Okay, back to being positive.  I’m a bonafide NASA junkie and when I heard that there was going to be a movie about the ill-fated Apollo 13 mission, to be called Apollo 13, I got pretty damn excited.  When I heard it was going to be directed by Ron Howard, the same guy who directed nothing but movies I hated, like Splash which, truly, I hated, I thought, “I don’t care, this is going to be good, I just know it!” And you know what, it was good!  I think it’s his best movie still.

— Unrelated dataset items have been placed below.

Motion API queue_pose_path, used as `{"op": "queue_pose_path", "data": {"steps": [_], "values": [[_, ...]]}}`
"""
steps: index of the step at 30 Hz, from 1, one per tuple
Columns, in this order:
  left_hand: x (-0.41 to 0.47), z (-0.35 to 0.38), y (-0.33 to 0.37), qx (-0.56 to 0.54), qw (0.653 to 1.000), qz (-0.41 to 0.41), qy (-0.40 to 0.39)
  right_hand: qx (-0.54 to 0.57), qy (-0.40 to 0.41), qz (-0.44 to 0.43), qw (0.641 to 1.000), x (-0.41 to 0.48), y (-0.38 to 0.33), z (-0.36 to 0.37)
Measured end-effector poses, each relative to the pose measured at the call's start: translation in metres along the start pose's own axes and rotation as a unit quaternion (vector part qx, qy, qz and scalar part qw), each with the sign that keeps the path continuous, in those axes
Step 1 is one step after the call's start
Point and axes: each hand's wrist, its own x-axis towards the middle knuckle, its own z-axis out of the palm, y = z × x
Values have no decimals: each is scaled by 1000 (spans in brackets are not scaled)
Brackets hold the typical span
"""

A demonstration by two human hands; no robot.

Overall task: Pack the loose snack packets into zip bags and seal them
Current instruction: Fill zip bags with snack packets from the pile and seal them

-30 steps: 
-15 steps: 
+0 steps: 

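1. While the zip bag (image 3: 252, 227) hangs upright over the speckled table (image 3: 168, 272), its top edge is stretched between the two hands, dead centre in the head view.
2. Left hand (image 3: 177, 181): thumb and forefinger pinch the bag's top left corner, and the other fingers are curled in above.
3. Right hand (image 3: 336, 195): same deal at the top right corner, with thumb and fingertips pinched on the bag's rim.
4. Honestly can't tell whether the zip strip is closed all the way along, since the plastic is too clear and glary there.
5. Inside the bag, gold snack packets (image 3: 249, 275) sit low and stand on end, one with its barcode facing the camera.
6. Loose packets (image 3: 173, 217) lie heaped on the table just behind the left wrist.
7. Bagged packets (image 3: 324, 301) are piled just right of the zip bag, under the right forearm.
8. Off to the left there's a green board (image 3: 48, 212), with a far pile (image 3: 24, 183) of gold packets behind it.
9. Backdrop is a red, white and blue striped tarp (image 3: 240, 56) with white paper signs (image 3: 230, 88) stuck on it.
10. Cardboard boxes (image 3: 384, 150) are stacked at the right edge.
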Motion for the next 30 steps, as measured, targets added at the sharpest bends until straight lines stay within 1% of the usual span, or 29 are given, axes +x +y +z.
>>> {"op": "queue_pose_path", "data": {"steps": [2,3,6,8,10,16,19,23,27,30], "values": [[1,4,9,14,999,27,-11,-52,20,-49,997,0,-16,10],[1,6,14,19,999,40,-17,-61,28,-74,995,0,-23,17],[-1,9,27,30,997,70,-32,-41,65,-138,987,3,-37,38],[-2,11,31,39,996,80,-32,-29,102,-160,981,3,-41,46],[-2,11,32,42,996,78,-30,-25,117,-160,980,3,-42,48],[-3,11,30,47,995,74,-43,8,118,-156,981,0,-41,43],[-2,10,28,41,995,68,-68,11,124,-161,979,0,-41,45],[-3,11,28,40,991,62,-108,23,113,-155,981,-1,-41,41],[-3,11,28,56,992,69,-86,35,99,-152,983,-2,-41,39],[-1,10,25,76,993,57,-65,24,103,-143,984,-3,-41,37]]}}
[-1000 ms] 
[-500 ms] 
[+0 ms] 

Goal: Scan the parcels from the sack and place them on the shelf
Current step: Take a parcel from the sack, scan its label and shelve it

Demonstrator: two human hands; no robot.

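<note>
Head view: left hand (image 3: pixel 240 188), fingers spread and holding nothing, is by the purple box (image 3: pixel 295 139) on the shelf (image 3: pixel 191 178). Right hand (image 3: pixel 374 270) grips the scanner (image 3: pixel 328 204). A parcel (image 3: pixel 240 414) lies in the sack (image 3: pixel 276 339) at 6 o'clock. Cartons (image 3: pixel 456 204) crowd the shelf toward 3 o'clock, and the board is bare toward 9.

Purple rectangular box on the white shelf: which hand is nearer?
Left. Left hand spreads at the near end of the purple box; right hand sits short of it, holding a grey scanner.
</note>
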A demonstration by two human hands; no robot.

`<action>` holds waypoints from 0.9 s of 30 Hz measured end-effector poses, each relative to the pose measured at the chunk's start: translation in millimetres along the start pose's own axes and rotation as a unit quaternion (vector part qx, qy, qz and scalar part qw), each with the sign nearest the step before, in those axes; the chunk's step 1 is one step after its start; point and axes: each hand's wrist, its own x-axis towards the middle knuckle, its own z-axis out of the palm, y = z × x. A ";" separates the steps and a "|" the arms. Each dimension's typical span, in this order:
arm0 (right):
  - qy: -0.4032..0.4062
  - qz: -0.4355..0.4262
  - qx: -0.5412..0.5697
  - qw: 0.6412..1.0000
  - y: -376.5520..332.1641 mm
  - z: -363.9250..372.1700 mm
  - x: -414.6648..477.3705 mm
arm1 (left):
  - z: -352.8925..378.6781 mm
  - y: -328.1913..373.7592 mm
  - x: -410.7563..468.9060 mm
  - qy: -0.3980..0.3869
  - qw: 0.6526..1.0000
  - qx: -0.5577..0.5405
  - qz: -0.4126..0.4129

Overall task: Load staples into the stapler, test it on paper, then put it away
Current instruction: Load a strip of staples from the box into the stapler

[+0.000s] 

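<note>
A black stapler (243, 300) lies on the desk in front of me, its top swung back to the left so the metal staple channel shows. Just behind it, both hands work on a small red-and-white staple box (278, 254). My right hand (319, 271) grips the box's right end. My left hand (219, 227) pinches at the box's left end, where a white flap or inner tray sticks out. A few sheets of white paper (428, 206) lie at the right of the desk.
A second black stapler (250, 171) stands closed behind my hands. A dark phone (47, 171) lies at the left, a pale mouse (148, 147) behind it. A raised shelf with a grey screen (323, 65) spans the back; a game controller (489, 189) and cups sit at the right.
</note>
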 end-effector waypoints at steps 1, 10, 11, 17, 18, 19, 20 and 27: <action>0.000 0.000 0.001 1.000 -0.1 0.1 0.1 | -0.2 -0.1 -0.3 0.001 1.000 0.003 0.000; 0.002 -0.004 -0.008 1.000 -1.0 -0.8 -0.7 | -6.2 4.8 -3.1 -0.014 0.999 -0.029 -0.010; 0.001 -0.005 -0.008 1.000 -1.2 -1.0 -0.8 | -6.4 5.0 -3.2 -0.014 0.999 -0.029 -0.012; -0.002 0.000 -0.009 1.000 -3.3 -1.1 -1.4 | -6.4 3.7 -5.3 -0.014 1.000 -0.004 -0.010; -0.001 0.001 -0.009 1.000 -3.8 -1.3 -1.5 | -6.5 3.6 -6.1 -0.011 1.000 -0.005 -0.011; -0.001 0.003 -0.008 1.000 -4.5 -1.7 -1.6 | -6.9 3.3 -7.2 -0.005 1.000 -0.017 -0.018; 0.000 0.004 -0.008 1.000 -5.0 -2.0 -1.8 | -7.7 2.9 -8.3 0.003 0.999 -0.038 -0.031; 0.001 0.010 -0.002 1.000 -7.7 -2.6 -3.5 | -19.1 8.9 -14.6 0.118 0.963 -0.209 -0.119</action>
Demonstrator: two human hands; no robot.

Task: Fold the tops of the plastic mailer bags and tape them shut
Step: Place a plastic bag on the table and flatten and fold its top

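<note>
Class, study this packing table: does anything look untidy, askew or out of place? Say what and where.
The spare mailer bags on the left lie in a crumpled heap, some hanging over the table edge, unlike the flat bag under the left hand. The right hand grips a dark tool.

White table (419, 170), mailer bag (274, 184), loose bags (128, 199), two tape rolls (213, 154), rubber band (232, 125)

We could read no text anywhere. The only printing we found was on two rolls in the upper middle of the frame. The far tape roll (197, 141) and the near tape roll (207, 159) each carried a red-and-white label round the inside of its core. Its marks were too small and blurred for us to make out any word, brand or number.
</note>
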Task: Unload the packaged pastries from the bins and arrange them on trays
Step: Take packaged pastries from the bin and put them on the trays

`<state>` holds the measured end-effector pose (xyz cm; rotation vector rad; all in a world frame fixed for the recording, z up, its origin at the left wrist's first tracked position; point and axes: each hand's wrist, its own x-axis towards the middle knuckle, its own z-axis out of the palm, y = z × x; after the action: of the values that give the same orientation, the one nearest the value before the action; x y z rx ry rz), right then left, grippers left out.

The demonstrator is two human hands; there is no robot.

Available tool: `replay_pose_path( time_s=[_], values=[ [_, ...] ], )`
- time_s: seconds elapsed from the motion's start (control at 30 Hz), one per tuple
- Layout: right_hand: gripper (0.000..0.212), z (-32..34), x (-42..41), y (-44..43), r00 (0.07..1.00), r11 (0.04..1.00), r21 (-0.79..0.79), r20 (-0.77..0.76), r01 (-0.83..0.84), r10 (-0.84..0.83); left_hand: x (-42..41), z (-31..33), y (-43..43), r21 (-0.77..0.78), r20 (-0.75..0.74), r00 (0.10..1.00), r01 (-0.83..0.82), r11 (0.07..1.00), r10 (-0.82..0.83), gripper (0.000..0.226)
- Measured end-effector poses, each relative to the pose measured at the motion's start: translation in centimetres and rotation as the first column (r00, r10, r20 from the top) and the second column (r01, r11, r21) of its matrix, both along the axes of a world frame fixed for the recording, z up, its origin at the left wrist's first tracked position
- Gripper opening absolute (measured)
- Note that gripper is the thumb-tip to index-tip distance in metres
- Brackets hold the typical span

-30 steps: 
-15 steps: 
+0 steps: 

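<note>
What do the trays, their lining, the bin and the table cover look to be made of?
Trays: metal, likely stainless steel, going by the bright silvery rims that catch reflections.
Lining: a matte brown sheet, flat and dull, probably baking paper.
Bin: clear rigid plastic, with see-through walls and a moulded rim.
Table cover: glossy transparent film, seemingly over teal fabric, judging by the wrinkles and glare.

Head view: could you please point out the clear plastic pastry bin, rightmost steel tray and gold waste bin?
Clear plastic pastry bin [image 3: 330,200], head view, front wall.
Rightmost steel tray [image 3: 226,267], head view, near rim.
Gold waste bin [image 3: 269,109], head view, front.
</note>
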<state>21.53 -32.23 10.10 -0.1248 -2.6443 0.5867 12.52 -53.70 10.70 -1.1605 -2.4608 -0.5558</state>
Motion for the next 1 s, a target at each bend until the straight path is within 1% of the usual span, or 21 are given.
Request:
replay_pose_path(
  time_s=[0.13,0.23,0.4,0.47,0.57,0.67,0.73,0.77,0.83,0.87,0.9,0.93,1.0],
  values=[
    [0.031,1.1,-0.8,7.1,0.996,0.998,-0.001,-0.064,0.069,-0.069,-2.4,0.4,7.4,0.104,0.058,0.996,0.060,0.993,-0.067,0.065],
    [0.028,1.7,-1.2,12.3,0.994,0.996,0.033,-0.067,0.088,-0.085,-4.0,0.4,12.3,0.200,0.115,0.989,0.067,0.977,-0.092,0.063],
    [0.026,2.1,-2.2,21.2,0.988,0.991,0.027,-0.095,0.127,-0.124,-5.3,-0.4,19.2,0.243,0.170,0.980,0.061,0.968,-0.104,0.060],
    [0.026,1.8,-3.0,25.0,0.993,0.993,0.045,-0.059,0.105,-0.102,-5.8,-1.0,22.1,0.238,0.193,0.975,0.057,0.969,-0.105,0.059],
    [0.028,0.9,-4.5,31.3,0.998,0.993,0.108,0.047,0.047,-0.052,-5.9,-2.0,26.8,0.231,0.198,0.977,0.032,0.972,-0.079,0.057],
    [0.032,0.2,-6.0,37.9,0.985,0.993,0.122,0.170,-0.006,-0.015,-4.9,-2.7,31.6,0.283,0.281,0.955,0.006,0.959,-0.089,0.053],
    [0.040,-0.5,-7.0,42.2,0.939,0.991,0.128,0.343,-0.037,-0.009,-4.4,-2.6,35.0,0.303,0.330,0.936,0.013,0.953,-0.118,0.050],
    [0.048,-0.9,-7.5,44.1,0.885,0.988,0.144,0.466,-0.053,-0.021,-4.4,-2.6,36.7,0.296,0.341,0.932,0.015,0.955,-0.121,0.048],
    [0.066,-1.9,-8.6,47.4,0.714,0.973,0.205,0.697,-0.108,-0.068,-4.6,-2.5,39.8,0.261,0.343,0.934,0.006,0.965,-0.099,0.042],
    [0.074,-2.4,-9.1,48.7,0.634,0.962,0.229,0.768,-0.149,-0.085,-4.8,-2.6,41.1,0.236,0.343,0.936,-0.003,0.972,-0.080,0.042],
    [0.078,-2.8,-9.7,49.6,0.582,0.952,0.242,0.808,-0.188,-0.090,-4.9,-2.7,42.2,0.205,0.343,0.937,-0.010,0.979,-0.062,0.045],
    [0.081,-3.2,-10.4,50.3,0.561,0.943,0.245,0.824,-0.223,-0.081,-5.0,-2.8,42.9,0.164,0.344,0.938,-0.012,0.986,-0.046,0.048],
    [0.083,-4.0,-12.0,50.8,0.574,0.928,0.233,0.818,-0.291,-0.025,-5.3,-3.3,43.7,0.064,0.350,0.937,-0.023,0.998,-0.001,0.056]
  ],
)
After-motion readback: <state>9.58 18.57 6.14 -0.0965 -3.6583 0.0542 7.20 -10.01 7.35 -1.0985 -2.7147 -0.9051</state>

The truth is, no matter how much I want to go back and forth between positive and negative, the majority of the time I’ve looked forward to a movie, it’s ended up being a disappointment.  Maybe the anticipation is a part of the problem.  On the other hand, movies for which I had no expectations, or even opposite expectations, proved successful.  I remember, upon hearing reassessments of Heaven’s Gate, that I was going to watch it and confirm how bad it was.  When I watched it, I thought, “This movie got a bum rap. It’s pretty good.”  At the same time, I didn’t think, or think now, that it’s a great movie by any means so if I had gone into it thinking it was supposed to be great, I would have been disappointed.  Either way, I would have seen the same movie and had the same thoughts on it, but slanted in one direction or another based on my expectations.  And maybe that’s why, in recent years, I don’t even read about upcoming movies, I just see them, usually with no expectations attached.  In many ways, it’s the best gift you can give yourself.  And movies are still my favorite gift to give myself.  Any day of the year.  Merry Christmas, everyone!